08:44AM | 08/31/09
Member Since: 09/03/07
32 lifetime posts
I have to get a sewer pipe replaced and it is located in a tight space near the ceiling (and electric box and wires and water pipes, etc, etc. and right over my central vac canister. Plumber said he could not use his "whatever neat slicer" so has to actually saw through the cast iron pipe and admits it willbe a big mess. Am putting up plastic over all I can but I have not outside access door to the basement and the only way to get the plastic full of black iron (and probably germs) is to go upstairs through the hall and out the front door or push it through the basement window which is partly underground with a window well around it. Which do you think is the better way to go? It will be all over the sides of the window and in the window well from pushing it out or if he rolls it into itself and takes it out the front door....I know the sewer pipe will have to be taken out through the front door - won't go out the window because of the angle.

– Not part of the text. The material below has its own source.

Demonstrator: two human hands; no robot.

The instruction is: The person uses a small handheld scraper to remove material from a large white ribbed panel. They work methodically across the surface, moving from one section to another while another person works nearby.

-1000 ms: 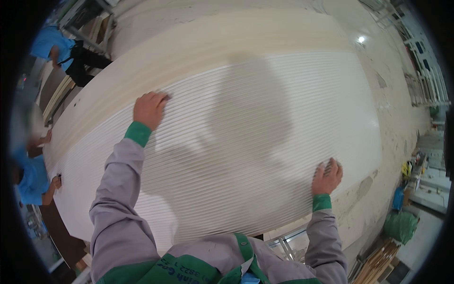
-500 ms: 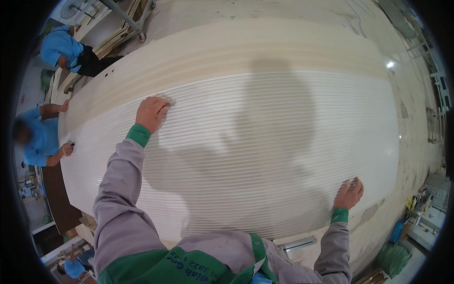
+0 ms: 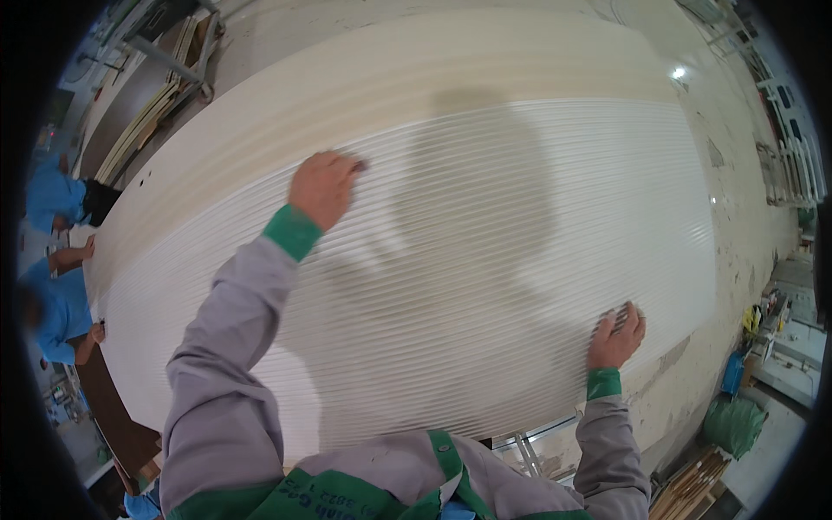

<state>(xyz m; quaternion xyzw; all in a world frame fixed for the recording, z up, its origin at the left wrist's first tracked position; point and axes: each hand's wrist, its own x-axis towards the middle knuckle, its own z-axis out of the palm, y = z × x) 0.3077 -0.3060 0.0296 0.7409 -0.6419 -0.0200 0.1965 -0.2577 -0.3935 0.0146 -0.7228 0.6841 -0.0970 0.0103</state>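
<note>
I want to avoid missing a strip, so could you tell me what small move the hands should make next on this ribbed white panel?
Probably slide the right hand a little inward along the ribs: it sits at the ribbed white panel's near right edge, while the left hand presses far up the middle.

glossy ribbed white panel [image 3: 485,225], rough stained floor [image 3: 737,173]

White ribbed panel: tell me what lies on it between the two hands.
Nothing: in the head view the white ribbed panel between left hand and right hand carries only the person's shadow.
</note>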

What about clean up? He has a shop vac that I BOUGHT a HEPA filter for so it won't go in one end and out the other. However, there is just so much a plumber will do and I don't even know if he will take the plastic with him or leave it for me. ugh. I wouldn't be so worried about it but had a mastectomy and low immune system. Do I have to wash down he basement with bleach before I re-vacuum as he thinks the dust will go right through the plastic but it will be less than if nothing was put up. Hopefully, the dust sticks to the plastic.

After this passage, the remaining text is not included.